How to complete this task: For the listing underneath, give the count of lines containing the string "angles" and nothing further.

::::

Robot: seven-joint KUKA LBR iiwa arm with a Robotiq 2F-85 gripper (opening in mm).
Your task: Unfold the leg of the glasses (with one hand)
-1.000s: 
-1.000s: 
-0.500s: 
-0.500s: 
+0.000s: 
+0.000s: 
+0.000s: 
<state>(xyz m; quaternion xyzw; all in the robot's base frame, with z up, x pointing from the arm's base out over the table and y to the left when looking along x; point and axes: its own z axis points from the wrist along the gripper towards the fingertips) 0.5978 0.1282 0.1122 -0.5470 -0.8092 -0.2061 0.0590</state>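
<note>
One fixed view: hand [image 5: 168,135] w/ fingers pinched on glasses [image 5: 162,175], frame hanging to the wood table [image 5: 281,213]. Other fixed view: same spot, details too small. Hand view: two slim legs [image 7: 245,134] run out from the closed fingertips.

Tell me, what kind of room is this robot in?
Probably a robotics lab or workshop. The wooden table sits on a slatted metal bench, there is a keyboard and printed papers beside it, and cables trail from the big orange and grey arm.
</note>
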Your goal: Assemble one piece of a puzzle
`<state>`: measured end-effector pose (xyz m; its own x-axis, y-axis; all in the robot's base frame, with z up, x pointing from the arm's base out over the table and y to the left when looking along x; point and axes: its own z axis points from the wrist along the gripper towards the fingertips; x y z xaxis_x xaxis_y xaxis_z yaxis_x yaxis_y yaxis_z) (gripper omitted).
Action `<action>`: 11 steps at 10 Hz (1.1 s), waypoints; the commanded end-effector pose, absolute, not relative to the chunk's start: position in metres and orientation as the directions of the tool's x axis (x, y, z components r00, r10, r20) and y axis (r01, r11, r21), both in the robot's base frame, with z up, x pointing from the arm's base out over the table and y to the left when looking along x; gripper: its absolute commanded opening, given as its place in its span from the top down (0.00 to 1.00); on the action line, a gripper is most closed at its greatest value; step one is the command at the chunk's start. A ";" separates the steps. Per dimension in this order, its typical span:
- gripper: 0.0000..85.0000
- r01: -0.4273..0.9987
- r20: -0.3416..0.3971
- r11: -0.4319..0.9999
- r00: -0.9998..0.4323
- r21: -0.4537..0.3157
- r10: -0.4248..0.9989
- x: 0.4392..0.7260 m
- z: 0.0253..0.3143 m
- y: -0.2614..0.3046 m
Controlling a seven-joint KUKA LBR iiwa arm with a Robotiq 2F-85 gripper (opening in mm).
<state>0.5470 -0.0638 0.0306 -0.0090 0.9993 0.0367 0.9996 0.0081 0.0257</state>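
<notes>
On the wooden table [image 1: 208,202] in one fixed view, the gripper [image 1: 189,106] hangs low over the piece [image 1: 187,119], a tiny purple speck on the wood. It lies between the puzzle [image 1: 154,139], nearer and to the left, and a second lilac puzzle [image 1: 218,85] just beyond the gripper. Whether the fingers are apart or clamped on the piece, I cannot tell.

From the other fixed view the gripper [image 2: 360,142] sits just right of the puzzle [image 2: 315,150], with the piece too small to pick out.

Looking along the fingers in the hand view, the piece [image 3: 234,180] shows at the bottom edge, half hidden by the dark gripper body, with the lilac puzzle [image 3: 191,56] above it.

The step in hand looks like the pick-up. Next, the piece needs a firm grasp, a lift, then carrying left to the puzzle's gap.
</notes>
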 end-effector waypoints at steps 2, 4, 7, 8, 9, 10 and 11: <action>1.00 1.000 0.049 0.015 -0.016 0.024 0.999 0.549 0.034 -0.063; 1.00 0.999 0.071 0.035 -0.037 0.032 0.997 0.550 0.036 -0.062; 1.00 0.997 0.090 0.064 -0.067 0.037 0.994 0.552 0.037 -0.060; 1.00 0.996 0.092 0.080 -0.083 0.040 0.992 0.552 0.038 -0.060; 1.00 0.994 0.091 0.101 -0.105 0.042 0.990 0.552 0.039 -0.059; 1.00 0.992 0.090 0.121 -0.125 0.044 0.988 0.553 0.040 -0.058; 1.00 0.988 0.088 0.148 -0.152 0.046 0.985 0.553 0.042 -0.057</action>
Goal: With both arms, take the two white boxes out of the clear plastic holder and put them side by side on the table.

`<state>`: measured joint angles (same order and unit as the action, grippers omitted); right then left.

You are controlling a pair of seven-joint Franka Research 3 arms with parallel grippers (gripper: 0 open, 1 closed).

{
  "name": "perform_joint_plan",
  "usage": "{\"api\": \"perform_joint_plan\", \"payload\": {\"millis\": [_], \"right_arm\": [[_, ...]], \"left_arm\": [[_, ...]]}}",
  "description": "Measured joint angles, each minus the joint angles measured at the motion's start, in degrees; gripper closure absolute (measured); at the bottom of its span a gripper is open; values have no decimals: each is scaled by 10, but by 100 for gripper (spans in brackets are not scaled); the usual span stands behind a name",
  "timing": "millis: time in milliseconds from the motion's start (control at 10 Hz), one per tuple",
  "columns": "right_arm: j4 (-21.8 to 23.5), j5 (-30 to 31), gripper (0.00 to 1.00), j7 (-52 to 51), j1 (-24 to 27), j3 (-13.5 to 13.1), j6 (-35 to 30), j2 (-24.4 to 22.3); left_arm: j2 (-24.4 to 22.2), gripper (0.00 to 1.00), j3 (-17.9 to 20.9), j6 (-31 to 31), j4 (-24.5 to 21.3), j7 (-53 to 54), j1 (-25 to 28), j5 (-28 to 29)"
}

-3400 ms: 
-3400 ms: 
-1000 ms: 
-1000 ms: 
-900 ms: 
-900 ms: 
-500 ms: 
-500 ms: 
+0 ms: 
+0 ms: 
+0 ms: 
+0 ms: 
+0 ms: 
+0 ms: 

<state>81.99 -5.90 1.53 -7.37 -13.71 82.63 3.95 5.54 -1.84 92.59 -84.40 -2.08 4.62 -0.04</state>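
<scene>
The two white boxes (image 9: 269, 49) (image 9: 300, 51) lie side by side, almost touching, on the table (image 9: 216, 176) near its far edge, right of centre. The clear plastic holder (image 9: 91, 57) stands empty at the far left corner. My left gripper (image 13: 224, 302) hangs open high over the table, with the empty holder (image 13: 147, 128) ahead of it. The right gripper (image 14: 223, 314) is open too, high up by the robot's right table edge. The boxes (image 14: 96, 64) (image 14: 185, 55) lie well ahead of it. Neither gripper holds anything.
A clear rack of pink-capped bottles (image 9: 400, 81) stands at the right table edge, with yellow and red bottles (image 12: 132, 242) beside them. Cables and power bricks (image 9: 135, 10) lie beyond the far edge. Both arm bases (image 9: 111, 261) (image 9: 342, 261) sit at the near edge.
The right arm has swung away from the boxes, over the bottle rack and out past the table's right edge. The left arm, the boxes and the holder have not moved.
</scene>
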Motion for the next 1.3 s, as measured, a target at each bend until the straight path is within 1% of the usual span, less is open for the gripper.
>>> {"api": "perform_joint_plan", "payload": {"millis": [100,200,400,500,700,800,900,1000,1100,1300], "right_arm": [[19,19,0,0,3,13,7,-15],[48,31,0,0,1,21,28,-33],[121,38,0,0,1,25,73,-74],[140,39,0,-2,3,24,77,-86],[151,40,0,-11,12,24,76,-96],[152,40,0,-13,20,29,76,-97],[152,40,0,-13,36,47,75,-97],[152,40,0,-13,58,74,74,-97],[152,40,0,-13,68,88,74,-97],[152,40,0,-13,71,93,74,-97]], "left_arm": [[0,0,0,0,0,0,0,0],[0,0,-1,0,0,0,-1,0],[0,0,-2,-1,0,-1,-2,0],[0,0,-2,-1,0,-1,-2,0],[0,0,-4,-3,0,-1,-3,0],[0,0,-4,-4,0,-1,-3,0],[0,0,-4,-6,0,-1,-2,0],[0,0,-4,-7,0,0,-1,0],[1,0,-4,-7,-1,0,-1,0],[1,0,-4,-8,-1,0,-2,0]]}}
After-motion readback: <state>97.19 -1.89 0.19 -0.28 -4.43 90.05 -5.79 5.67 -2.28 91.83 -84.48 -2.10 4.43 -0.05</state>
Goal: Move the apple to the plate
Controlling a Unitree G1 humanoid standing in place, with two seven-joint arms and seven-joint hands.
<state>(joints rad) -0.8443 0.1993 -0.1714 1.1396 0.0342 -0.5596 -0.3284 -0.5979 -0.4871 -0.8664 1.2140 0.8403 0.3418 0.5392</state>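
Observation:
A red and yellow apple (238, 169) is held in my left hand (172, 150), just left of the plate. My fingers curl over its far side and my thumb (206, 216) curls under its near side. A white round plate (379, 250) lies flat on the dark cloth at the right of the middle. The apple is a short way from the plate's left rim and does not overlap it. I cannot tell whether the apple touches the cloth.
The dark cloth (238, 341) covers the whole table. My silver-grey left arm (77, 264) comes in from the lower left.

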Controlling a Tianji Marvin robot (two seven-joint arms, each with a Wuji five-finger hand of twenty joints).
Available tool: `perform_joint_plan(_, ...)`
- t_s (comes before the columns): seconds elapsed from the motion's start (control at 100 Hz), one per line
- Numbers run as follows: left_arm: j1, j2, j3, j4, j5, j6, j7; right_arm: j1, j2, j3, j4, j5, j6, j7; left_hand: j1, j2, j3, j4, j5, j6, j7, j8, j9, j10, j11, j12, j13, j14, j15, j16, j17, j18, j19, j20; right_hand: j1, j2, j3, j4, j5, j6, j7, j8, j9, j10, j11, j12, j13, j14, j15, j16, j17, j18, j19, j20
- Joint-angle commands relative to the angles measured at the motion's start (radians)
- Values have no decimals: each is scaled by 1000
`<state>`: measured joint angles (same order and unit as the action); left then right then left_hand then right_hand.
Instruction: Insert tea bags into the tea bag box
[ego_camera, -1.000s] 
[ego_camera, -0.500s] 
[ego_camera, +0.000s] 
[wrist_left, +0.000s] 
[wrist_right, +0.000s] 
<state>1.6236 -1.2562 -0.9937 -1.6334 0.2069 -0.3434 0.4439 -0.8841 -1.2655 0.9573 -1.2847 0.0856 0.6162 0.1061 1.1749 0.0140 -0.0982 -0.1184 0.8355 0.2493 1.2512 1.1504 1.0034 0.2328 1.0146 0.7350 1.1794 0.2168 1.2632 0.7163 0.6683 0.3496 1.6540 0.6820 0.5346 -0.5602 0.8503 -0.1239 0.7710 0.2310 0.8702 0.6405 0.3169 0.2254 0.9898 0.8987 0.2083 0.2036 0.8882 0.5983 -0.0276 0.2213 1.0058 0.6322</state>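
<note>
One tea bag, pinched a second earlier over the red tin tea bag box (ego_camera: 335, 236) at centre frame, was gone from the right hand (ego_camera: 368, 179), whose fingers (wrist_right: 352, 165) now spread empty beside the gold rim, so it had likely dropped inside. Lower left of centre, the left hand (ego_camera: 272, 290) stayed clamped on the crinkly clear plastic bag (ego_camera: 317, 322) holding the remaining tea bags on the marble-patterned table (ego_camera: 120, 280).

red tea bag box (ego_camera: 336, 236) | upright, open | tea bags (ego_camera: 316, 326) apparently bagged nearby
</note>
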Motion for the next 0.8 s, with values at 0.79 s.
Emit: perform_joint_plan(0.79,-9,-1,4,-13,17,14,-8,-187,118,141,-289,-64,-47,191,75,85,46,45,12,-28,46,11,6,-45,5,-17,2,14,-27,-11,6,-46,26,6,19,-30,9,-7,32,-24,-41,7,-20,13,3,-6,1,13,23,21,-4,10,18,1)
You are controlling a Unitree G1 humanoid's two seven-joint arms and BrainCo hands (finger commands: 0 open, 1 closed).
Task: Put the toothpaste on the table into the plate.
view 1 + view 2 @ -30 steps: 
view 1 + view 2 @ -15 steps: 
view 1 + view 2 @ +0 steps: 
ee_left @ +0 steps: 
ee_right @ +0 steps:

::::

Answer for the task: 4